Australia is a party to the 1951 Convention relating to the Status of Refugees and its 1967 Protocol, which defines a refugee as a person who has a well-founded fear of persecution for reasons of race, religion, nationality, membership of a particular social group or political opinion. The primary obligation under the Convention is that of non-refoulement.
Seeking asylum is not illegal - KJ
Posted by: Arthur Williams | 03 October 2019 at 12:13 AM
Arthur - Well-spoken. Thank you on behalf of my family and my fellow new Australians - legal immigrants to our new country of choice, Australia.
And commiserations on the basket case that the UK has descended into.
Once again - there is nothing illegal about being an asylum seeker - KJ
Posted by: William Dunlop | 02 October 2019 at 08:49 AM
Fr Giorgio Licini has written a good analysis for the annual UN Migrant and Refugee Day about the Oz asylum seeker camps on Manus and Nauru.
I smiled when he writes, ‘..very hot, remote and mosquito infested….’
Many asylum seekers on Manus are natives of Afghanistan or Iraq where the temperature can reach 35C or above. As for distance; Kabul to Singapore is 5,154 km and Singapore is 3,357 km to Darwin; Syria is almost 12,000km; while Manus to Darwin is only 2,010 km.
There are travel warnings for visitors to those nations from several travel web-pages to immunise against: Cholera, Yellow Fever, Hepatitis-A and type B; Rabies, Tetanus, Typhoid & Polio. Anti-malarial tablets are needed as there is a chloroquine resistant strain in both countries.
Manus by comparison is less of a health risk and there is adequate rainfall for person cleanliness too. Despite being near the Equator being an island Manus temperatures show a year round range from 22- 30C.
So we should be asking what makes Abdul sit down in his arid remote village in Afghanistan. Is it because despite being an Islamic republic with many fanatical believers in the 5 Pillars of Islam Wikipedia says it has high levels of terrorism, poverty, child malnutrition, and corruption.
We also know that since the USA/UK led 2001 invasion sudden death continues to be a far too common aspect of daily life. Perhaps it is partially from a guilt complex that the USA eventually has received 500 refugees from the Pacific camps while others are still in the USA vetting system with hopefully an undisclosed number possibly going to Canada. Another 800 detainees from Manus have already been repatriated with financial assistance as well as airfares.
In 2010 Australia had liaised with Malaysia to take 800 detainees and in return would accept 4000 already certified genuine asylum seekers from Malaysia into Oz. Sadly in Sept. 2011 the High Court of Australia had ruled this would be a breach of Human Rights. Why was that? Because the Islamic nation had not signed the UN Convention on Refugees. So a sensible humanitarian solution to the boat people crisis had to be scrapped.

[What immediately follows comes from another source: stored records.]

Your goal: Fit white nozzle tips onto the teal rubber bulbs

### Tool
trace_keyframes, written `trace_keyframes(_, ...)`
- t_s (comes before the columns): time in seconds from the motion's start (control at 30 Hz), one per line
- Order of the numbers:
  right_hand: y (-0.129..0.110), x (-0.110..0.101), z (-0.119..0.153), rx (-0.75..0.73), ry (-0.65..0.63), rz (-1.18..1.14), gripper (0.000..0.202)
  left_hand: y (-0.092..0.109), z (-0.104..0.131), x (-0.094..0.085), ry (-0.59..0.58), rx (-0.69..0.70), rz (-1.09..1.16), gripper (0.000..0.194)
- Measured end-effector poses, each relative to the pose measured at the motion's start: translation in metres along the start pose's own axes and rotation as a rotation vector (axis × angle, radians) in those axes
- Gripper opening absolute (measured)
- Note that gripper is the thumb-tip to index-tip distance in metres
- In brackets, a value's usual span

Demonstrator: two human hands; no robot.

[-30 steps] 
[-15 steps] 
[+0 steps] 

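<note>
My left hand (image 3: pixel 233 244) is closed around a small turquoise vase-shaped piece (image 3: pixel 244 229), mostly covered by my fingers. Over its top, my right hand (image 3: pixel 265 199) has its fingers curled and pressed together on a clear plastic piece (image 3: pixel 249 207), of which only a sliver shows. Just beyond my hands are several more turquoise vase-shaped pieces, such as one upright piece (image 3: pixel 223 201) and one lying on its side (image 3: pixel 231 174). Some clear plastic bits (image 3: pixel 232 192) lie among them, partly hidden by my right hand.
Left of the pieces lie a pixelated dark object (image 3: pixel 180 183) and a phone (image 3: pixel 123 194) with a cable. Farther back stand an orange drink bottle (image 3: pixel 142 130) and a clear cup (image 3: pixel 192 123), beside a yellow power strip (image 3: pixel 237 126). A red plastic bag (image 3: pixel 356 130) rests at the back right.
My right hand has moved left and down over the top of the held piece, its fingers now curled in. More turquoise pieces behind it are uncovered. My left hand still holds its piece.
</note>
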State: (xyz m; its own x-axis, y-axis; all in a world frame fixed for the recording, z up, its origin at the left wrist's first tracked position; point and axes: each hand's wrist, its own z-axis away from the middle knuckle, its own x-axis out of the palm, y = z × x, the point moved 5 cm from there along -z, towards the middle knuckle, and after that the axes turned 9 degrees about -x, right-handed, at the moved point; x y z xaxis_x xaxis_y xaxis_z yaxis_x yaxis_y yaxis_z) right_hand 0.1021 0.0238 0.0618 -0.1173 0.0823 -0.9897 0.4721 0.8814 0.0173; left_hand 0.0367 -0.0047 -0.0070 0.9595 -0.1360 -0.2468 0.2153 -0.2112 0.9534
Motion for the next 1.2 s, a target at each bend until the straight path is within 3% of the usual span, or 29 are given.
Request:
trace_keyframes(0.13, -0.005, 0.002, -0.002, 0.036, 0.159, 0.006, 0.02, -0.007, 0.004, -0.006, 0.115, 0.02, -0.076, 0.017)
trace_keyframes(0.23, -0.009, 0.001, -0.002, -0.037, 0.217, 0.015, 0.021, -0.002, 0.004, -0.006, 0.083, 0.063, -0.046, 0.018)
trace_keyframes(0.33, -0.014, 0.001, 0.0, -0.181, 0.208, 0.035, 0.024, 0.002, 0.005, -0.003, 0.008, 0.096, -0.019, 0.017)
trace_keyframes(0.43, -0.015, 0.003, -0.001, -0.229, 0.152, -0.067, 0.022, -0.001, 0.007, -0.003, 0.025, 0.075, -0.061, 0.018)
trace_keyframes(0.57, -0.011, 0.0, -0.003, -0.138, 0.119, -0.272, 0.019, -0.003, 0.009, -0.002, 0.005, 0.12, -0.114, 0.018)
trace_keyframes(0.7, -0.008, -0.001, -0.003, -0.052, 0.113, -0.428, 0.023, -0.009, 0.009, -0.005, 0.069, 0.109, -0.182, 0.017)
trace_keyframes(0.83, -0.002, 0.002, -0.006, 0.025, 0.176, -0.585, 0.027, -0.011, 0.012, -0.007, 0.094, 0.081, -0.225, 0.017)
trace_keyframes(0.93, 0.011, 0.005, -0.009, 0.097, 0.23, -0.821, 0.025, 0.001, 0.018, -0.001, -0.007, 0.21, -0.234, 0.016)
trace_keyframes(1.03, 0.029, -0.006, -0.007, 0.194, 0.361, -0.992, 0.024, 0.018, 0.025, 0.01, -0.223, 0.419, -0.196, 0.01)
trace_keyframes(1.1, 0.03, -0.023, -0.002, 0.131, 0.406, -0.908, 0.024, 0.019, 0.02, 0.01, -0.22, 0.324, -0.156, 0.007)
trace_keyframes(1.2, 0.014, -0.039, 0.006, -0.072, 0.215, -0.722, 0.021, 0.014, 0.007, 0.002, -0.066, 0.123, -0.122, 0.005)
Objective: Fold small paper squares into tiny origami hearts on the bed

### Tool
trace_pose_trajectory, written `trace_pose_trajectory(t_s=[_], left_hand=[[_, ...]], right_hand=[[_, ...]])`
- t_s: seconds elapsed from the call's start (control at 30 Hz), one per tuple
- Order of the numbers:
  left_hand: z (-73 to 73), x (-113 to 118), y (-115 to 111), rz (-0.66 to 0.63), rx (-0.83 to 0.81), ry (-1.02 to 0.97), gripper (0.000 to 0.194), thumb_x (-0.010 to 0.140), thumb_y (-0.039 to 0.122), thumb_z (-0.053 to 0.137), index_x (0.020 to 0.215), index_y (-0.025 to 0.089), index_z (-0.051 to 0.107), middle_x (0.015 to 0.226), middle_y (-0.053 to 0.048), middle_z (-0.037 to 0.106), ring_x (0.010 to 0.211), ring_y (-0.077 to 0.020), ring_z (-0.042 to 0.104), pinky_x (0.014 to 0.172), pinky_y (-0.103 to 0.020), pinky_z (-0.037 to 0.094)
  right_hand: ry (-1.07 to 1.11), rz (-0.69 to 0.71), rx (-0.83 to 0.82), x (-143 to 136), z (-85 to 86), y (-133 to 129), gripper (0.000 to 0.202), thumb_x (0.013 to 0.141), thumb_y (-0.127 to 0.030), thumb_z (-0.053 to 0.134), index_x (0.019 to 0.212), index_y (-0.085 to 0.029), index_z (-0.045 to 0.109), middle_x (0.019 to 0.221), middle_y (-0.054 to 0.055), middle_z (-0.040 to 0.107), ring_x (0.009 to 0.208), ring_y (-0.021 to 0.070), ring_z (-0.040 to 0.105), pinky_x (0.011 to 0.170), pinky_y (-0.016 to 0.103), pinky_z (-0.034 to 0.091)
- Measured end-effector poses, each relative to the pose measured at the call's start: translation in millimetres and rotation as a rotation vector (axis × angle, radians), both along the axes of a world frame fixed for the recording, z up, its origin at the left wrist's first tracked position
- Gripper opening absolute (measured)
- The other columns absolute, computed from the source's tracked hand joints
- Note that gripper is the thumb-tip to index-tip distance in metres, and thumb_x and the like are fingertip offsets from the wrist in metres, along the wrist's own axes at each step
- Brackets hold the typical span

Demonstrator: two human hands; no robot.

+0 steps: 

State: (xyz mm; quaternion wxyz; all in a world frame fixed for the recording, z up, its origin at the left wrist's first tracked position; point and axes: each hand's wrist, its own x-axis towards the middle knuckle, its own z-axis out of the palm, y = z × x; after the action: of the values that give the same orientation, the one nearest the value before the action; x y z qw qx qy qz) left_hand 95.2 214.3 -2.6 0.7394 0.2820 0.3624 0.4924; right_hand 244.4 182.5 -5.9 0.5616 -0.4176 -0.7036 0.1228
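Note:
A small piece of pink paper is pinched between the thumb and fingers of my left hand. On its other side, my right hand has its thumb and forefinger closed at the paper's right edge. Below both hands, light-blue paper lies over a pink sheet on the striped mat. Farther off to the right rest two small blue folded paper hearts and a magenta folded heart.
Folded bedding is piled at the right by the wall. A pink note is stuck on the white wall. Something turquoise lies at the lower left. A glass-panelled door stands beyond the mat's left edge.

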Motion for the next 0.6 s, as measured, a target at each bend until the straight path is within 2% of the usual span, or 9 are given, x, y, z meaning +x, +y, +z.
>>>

That failure to sign the Convention was the reason why Australia could get no help from the World’s largest Islamic nation and its neighbour of Indonesia. I had wondered why Abdul and his religious brothers had possibly paid over $5000 only to sail past PNG’s neighbour trying to get to Darwin etc. Despite their non-ratification Indonesia still has accumulated 15,000 refugees now living in limbo unable to travel any further and existing often in poor conditions. It even has an unknown number living rough on the streets.
Under the Republic’s law the refugees’ status means they are unable to work to support themselves. The UNHCR cannot provide enough cash for them so that some NGOs are trying their best to assist them such as the Benang Sewing Project, Art for Refuge, Indonesia for Refugees and The Learning Farm.
These initiatives are trying to provide training for the impoverished refugees to develop livelihood skills in cuisine, art, soap making, sewing and organic farming.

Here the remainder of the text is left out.